Gli alberi sono termoregolatori naturali: ombreggiano, raffrescano, assorbono CO2, filtrano inquinanti. Sono infrastrutture vive. E sono anche strumenti di giustizia ambientale. Perché il caldo colpisce di più chi ha meno. Chi vive in quartieri densamente edificati, con poco verde. Chi abita ai piani alti dei palazzi popolari senza tetti isolati. Chi lavora all’aperto o nelle case prive di climatizzazione. Sono questi i corpi che il cambiamento climatico colpisce per primi. E sono questi i corpi che lo Stato deve proteggere.
Ma anche qui la realtà è un’altra. Il verde urbano in Italia è abbandonato a se stesso. Le città piantano alberi per farsi fotografare, poi li lasciano morire. I fondi del PNRR sono stati distribuiti senza una visione strategica, senza coordinamento, senza coinvolgimento delle comunità. Piantare alberi non è uno spot. È un impegno di lungo termine. Un albero ha bisogno di anni per crescere, e nei primi anni ha bisogno di cura, manutenzione, acqua, potature, protezione. Senza tutto questo, il tasso di mortalità delle giovani alberature può superare il 50%.
E allora viene da chiedersi: cosa stiamo facendo? Stiamo davvero preparando le nostre città per i nostri figli, o stiamo solo prendendo tempo?
In fondo, lo dice il titolo: “Noi non ci saremo”. È una canzone scritta da Guccini, ma anche una verità che pesa. La parte più dura del cambiamento climatico non la vivremo noi. La vivranno loro: i nostri figli, i nostri nipoti. Vivranno in un mondo più caldo, più instabile, più violento.
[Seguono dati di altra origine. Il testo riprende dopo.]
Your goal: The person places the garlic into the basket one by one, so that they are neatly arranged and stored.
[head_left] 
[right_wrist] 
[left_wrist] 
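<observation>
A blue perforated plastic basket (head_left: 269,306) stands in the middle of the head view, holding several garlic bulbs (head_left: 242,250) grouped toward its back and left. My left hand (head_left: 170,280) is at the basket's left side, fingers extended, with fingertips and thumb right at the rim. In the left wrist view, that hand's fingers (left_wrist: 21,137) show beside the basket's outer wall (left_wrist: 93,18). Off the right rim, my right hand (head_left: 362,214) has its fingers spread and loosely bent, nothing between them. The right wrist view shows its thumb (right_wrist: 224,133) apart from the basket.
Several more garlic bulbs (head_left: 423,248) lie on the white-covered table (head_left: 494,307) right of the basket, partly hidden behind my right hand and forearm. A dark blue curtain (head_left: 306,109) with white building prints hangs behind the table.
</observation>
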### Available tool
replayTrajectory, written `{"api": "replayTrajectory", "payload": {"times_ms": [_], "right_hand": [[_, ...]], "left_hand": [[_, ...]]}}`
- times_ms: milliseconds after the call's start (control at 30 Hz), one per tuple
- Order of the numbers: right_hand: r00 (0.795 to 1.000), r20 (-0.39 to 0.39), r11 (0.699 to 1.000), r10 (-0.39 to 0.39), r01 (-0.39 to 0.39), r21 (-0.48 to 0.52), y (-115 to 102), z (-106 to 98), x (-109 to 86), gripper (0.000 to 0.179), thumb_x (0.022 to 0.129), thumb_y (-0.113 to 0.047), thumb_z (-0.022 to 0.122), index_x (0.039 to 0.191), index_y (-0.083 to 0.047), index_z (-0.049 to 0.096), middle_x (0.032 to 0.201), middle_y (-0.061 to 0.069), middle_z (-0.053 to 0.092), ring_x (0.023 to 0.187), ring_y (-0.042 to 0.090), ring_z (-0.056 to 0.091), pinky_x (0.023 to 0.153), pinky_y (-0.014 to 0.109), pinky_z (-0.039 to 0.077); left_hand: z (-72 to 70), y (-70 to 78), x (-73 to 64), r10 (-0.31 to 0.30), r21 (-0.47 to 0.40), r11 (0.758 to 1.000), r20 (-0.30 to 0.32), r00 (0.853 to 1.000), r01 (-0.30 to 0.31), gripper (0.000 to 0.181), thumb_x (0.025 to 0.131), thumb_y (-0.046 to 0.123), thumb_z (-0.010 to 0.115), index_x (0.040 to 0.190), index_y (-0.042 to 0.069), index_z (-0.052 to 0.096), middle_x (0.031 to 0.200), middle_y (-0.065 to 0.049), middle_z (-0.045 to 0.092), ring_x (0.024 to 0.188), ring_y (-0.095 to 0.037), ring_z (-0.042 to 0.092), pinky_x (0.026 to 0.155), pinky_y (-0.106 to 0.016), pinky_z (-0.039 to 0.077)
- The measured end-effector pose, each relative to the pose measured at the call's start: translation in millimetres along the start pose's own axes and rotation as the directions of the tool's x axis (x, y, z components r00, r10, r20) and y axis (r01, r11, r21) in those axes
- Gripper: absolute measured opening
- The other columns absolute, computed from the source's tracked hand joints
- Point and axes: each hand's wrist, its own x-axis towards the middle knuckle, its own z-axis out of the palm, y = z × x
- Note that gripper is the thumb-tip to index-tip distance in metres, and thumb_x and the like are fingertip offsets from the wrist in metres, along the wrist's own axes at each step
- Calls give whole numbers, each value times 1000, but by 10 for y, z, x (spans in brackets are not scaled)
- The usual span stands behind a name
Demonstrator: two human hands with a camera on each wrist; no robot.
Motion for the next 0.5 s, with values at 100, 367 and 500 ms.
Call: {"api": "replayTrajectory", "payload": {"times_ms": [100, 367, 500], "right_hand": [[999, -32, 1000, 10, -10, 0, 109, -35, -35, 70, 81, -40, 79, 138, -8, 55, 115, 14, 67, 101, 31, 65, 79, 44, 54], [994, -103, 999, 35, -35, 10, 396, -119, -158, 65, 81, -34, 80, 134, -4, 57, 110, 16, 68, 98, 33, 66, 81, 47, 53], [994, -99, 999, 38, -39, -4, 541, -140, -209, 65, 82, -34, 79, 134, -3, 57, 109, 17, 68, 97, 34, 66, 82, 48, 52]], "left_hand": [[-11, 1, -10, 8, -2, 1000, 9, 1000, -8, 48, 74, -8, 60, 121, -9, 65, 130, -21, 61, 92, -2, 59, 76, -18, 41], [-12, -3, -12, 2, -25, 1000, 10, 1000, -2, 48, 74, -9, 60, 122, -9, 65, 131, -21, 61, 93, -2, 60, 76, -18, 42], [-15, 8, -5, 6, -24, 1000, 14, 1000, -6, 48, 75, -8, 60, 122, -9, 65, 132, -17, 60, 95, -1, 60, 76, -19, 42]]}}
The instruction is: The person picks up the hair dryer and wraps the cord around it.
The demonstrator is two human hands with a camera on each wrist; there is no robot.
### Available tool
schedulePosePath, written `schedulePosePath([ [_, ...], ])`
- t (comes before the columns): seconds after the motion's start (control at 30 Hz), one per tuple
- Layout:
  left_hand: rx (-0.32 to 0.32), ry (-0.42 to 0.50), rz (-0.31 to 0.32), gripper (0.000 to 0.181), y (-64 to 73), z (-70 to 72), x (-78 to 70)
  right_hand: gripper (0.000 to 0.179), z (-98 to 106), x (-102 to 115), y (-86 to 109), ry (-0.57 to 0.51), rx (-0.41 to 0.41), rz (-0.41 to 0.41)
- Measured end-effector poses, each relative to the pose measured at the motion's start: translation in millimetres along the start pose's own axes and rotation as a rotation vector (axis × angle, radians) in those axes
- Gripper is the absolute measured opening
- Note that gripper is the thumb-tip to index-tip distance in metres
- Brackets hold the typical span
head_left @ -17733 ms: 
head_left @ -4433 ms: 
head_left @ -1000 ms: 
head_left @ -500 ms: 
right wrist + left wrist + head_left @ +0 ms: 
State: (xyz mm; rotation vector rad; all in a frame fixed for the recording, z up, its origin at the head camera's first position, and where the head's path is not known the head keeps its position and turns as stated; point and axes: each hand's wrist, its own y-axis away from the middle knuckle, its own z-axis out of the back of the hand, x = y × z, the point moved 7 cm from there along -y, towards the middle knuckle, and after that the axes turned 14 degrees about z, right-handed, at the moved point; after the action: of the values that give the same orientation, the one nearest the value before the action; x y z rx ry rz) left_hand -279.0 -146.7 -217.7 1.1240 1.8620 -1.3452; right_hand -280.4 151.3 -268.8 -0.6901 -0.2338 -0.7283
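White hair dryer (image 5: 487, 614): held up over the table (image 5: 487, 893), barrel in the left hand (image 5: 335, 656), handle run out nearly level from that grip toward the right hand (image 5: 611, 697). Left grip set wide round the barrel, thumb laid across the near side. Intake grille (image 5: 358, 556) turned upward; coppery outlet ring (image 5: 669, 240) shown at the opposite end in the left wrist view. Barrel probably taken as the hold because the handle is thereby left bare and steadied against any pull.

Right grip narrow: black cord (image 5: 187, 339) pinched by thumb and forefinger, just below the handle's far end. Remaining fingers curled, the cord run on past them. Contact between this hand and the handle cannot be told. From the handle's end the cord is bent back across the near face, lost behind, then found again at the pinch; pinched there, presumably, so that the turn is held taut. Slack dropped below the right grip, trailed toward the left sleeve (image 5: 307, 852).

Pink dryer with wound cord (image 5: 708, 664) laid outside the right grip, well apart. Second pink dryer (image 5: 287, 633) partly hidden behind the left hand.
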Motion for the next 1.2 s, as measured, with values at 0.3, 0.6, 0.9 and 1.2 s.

Con più alluvioni, più siccità, più disuguaglianze.
E giudicheranno quello che abbiamo fatto oggi.
La buona notizia è che non tutto è perduto. Possiamo ancora invertire la rotta. Possiamo piantare milioni di alberi, con criterio, nei quartieri più vulnerabili. Possiamo finanziare la manutenzione del territorio come una priorità nazionale. Possiamo assumere tecnici forestali, idraulici, ingegneri ambientali, dare lavoro e sicurezza insieme. Possiamo costruire una rete ecologica urbana, con corridoi verdi, orti, parchi, filari, tetti verdi e giardini scolastici.
Ma per farlo, dobbiamo cambiare paradigma. Dobbiamo smettere di considerare la natura come un costo e iniziare a trattarla come un’alleata politica. Dobbiamo smettere di delegare tutto al mercato. Dobbiamo riprenderci la pianificazione, la progettazione, la responsabilità collettiva.
Non è solo una questione di ecologia. È una questione di eguaglianza. Di giustizia sociale. Di futuro.
In un suo celebre discorso, Alex Langer ci lasciava queste parole che oggi suonano come un appello: “La conversione ecologica potrà affermarsi solo se apparirà socialmente desiderabile, cioè capace di offrire motivazioni, gratificazioni, prospettive di vita migliori, più attraenti e più convincenti.”
Facciamola desiderabile. Facciamola giusta. Facciamola adesso. Prima che sia troppo tardi. Prima che, davvero, noi non ci saremo.